## Task requirements
Take every line in the entries that includes the word "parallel" and copy it.

## Data under study
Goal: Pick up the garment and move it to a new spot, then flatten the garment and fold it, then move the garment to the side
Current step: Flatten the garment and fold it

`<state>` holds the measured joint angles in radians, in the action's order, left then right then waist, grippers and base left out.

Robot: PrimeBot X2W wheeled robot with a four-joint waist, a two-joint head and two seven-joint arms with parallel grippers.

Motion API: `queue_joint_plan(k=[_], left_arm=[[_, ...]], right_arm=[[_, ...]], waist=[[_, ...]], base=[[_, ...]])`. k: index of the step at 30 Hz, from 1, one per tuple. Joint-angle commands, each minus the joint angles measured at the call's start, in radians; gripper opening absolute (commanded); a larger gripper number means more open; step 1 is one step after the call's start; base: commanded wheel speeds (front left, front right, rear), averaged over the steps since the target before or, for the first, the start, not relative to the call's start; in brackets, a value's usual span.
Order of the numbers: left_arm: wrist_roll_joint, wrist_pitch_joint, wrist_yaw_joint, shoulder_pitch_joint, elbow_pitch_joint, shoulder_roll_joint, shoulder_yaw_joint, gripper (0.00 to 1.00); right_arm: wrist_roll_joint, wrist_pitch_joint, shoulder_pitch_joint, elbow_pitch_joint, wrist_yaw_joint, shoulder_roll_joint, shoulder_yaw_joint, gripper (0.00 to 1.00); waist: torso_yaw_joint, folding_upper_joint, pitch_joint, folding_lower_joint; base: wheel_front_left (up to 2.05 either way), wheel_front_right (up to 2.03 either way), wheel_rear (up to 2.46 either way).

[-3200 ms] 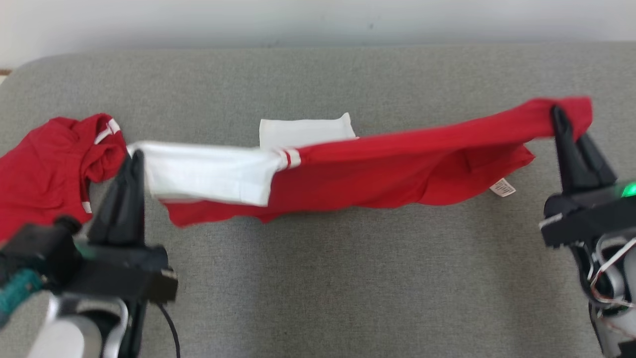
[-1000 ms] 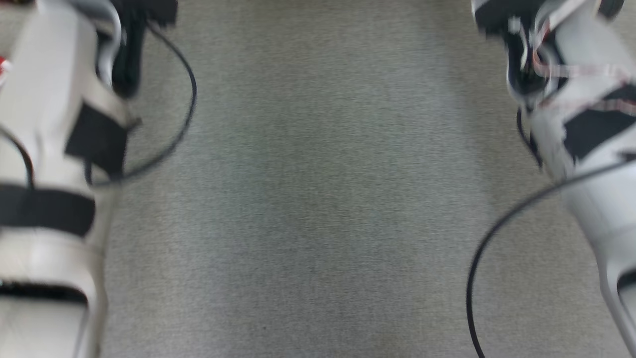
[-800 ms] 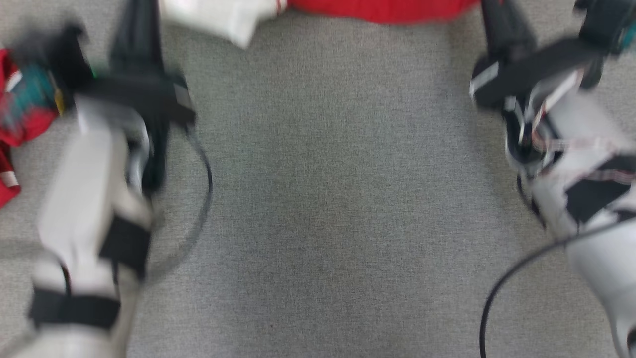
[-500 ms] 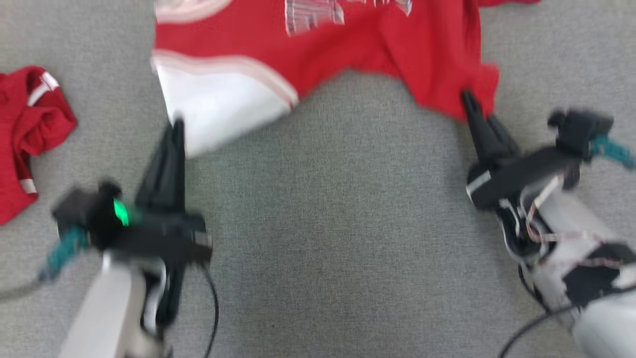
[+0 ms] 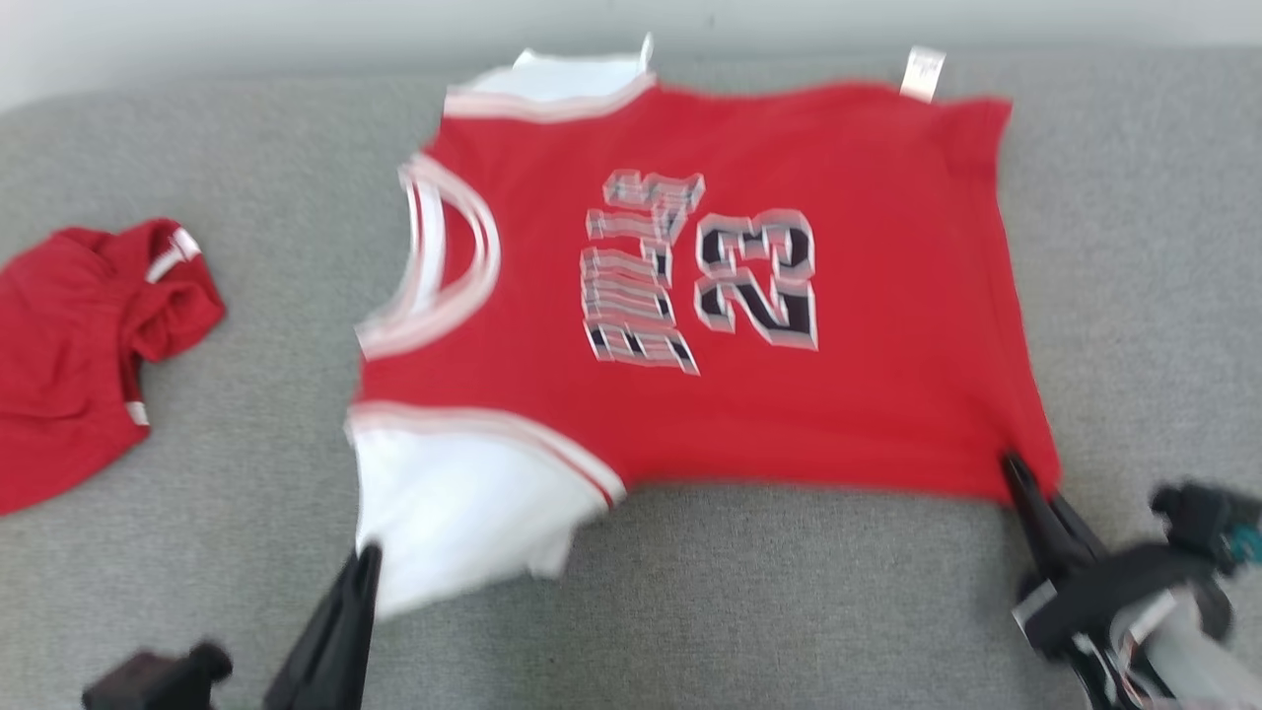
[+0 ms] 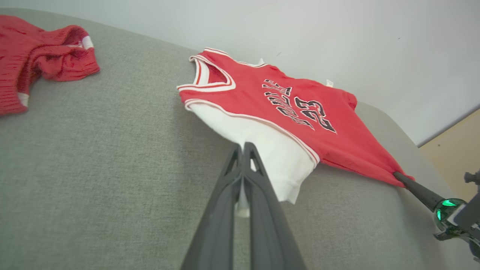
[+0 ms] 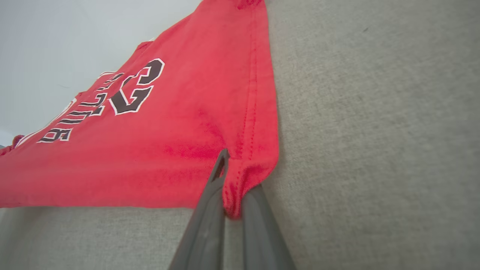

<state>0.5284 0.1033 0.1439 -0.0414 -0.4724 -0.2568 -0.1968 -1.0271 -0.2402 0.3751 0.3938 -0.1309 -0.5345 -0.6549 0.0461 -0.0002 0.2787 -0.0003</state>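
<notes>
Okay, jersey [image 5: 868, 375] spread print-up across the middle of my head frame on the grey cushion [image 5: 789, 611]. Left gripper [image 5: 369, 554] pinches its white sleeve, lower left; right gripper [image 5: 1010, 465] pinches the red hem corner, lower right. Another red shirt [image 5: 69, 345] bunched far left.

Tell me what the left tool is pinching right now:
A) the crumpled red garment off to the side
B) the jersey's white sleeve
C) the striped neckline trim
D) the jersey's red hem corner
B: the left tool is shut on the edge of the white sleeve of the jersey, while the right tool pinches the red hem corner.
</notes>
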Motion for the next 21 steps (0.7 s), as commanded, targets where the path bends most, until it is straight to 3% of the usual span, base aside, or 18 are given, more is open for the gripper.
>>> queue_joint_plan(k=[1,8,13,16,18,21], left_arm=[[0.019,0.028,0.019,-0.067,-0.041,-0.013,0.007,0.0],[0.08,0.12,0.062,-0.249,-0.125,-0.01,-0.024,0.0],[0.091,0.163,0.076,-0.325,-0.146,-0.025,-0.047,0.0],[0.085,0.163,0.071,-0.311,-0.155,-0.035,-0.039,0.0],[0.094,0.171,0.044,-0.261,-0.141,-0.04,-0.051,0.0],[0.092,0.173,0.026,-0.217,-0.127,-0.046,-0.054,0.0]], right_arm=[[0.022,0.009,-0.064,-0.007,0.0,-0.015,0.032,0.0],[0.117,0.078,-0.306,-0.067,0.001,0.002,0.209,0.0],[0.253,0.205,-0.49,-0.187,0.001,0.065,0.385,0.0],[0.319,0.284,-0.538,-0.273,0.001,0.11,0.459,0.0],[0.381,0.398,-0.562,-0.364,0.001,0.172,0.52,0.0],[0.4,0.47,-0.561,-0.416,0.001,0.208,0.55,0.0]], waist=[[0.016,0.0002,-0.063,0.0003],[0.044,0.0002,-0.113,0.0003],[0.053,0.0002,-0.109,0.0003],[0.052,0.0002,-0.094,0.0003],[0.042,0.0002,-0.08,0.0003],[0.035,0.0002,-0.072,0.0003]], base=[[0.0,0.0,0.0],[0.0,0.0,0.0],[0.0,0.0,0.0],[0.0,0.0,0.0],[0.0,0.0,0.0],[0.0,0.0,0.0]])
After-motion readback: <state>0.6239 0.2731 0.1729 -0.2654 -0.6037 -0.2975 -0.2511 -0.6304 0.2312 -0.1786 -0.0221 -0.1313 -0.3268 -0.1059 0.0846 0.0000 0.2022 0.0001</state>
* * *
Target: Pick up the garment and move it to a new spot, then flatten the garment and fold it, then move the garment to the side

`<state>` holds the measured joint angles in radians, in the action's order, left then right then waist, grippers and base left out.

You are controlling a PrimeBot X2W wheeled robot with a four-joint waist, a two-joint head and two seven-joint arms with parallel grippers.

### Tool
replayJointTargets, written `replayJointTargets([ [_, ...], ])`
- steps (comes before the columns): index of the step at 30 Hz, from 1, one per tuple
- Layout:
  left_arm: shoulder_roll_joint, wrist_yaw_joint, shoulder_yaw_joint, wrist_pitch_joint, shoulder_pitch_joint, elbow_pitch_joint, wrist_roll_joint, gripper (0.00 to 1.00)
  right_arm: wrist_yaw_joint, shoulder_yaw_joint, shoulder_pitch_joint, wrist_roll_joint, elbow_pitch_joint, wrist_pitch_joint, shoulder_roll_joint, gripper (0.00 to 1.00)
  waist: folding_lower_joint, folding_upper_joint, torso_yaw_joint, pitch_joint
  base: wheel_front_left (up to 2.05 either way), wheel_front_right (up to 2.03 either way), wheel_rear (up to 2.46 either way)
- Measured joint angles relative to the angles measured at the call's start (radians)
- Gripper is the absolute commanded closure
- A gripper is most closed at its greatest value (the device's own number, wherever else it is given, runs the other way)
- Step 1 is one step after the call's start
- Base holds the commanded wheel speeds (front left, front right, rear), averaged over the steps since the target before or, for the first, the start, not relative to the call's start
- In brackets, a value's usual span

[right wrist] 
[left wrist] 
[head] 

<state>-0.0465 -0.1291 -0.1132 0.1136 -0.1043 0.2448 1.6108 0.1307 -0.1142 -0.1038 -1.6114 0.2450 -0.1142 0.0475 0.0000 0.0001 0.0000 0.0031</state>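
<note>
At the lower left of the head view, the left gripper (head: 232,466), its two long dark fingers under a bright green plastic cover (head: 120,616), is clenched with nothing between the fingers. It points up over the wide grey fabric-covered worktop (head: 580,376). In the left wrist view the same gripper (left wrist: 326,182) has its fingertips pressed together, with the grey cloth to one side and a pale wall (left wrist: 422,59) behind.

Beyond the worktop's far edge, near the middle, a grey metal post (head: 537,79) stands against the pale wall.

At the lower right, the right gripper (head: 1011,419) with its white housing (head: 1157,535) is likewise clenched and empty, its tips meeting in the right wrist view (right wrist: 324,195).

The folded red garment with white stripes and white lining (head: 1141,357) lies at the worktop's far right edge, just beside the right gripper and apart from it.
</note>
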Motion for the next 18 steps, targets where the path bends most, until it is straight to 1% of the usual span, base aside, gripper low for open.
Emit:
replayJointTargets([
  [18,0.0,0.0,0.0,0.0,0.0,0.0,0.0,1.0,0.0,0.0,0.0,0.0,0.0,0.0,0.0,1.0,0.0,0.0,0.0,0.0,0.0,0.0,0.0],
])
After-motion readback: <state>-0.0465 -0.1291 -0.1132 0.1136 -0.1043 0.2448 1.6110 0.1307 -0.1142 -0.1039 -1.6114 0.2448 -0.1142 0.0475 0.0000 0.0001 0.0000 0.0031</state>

## Task result
Robot: PrimeBot X2W wheeled robot with a four-joint waist, a two-joint head and two seven-joint arms with parallel grippers.
You are controlling a PrimeBot X2W wheeled robot with a four-joint waist, a two-joint head and two seven-joint arms with parallel grippers.

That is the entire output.